Status:
COMPLETED
Trial of Mifepristone for Fibroids
Lead Sponsor:
University of Rochester
Collaborating Sponsors:
Eunice Kennedy Shriver National Institute of Child Health and Human Development (NICHD)
Conditions:
Leiomyoma
Eligibility:
FEMALE
18+ years
Phase:
PHASE3
Brief Summary
The purpose of this trial is to determine if low-dose mifepristone benefits women with symptomatic fibroids.
Detailed Description
This trial is designed to assess the efficacy and tolerability of mifepristone 5 mg given daily for 6 months to pre-menopausal women with symptomatic fibroids. The primary study outcome will be diseas...
Eligibility Criteria
Inclusion
- Gender: Female
- Age: 18 - premenopausal
- Have at least moderate symptoms of menorrhagia or pelvic pain/pressure
- Have a total uterine volume greater than or equal to 160 cc by ultrasound measurement and at least one fibroid that is =\> 2.5cm in size
- Have a score of equal to or greater than 39 on the Uterine Fibroid Symptom and Quality of Life scale
- Declined standard treatment options for symptomatic fibroids
- Agree to use a double-barrier method (condoms, diaphragms) or other effective non-hormonal methods of contraception (abstinence, sterilization) throughout participation in the study to prevent pregnancy and to report any exposure to pregnancy to the research staff immediately
- Willing and able to give informed consent
- Willing and able to comply with study requirements
Exclusion
- Current or planned pregnancy during the study period
- Menopausal, as indicated by follicle stimulating hormone (FSH) level of the reference laboratory
- Currently breast-feeding
- Untreated abnormal pap smear
- Presence of conditions other than fibroids contributing to pain and/or bleeding
- Hemoglobin \< 9.0 mg/dl
- Presence of adnexal masses or tenderness indicating further evaluation or surgery
- Grade III or IV hydronephrosis by ultrasound
- Severe, active mental health disorder
- Active substance abuse or dependence
- Presence of any contraindication to mifepristone including:
- Adrenal insufficiency by history
- Sickle cell disease
- Active liver disease (liver function tests greater than 1.5 times upper range of normal)
- Severe, respiratory disease (P02 saturation\< 92%)
- Renal disease (serum creatinine \> 1.5 mg/dl)
- Blood clotting defect. (abnormal PT and PTT)

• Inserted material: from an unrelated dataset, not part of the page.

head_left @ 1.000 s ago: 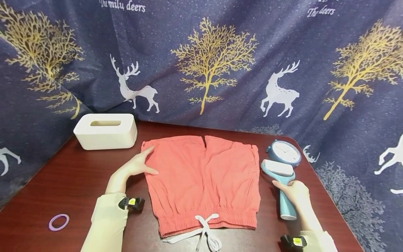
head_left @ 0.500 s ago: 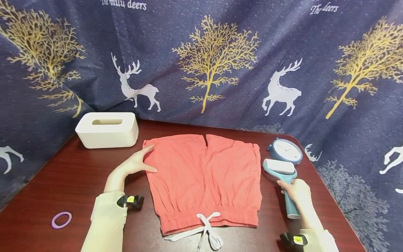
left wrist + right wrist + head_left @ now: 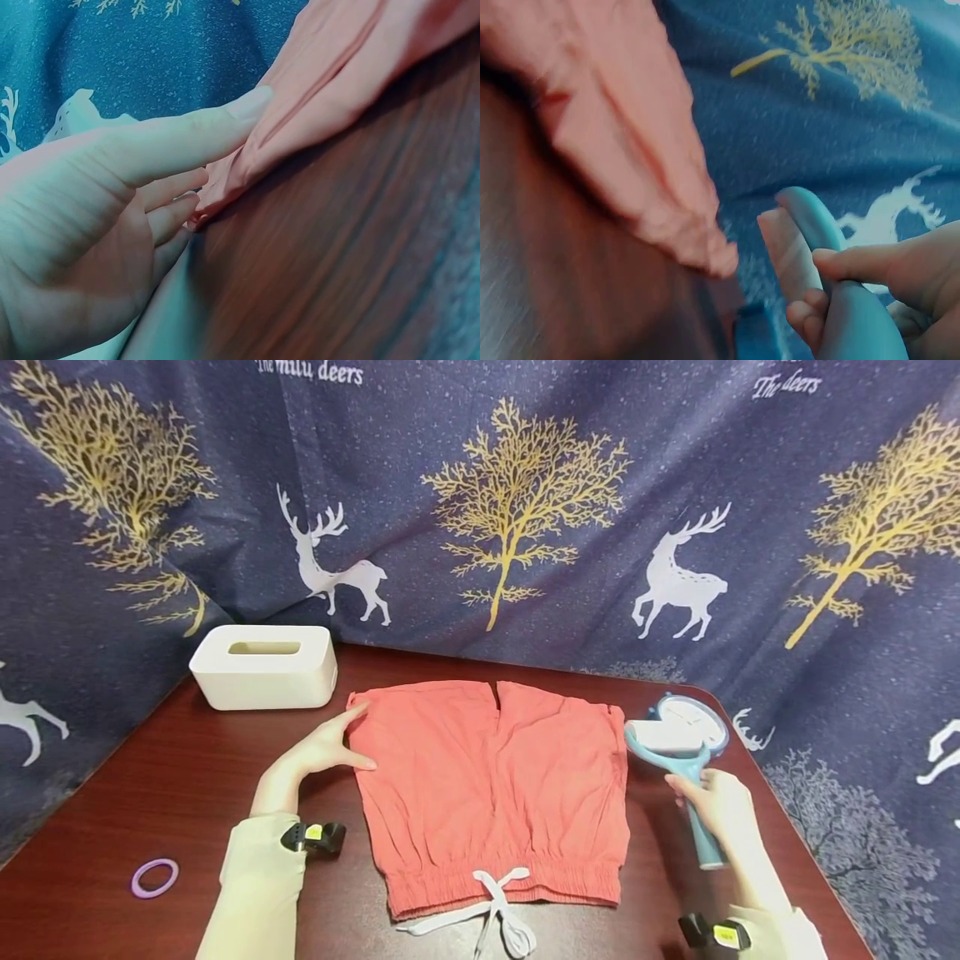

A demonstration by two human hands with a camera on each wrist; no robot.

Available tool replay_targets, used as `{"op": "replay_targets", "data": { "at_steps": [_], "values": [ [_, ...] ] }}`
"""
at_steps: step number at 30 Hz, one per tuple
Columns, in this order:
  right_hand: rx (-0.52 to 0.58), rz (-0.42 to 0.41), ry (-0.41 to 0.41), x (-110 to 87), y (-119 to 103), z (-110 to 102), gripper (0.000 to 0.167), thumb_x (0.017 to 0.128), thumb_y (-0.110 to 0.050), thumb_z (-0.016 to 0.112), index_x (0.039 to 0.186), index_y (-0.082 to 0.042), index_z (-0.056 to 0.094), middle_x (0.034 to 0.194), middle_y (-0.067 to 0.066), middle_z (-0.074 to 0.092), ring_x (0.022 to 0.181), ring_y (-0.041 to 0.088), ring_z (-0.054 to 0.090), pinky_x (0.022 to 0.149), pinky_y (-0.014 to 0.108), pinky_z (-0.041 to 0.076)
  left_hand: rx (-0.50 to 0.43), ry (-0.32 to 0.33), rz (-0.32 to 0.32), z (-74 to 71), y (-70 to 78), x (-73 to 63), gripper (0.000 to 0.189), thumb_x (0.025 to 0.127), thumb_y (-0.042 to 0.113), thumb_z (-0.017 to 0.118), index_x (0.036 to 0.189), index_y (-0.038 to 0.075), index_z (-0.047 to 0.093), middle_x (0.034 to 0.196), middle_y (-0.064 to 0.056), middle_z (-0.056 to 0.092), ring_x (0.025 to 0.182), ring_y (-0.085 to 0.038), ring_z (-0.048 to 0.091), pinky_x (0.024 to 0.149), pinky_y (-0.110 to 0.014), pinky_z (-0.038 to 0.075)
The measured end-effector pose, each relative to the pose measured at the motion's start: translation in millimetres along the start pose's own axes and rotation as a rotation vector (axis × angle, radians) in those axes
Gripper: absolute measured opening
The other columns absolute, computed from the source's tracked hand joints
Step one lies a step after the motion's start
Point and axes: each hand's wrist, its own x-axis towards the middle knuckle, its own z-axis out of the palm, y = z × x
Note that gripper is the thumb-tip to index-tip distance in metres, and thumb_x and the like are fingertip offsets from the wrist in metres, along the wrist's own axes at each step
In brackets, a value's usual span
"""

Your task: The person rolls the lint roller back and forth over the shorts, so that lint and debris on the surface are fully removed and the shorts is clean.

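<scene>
Coral shorts (image 3: 442,777) with a white drawstring (image 3: 498,910) lie flat on the dark wood table, waistband toward the person. My left hand (image 3: 322,747) rests at their left edge, thumb and fingers spread over the cloth. In the left wrist view the thumb (image 3: 202,139) lies straight along the fabric (image 3: 322,82). My right hand (image 3: 723,802) grips the blue handle of a lint roller (image 3: 686,764), whose white roll points away from the person. The right wrist view shows fingers (image 3: 806,315) and thumb wrapped round the handle (image 3: 862,322), beside the shorts' right side (image 3: 630,127).
A round blue alarm clock (image 3: 693,718) sits behind the lint roller, partly covered by it. At the back left stands a white tissue box (image 3: 262,681). A purple ring (image 3: 154,878) lies at the front left. A dark deer-patterned cloth (image 3: 420,568) hangs behind the table.
My right hand has lifted the lint roller and tilted it; its roll now overlaps the clock and sits nearer the shorts. The left hand stays at the shorts' left edge. The head view shifts slightly.
</scene>
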Motion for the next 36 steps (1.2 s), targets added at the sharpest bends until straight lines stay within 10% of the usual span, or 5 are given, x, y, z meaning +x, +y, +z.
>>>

- Thromboembolic disease (history of deep vein thrombosis or pulmonary embolus)
- Current or recent (within the past 3 months) use of the following medications:
- Oral or systemic corticosteroids
- Hormones: estrogens, progestins, oral contraceptives
- Danazol, anticoagulants
- Herbal or botanical supplements with possible hormonal effects.
- Use within the past six months of the gonadotropin releasing hormones (GnRH) analogs or Depo-Provera.
- Current or planned use during the study of any of the following medications/or products:
- ketoconazole,
- itraconazole,
- erythromycin,
- grapefruit juice,
- rifampin,
- St John's Wort,
- phenytoin,
- phenobarbital, or
- carbamazepine
Key Trial Info
Start Date :
July 1 2003
Trial Type :
INTERVENTIONAL
Allocation :
ACTUAL
End Date :
June 1 2010
Estimated Enrollment :
70 Patients enrolled
Trial Details
Trial ID
NCT00133705
Start Date
July 1 2003
End Date
June 1 2010
Last Update
September 25 2023
Active Locations (1)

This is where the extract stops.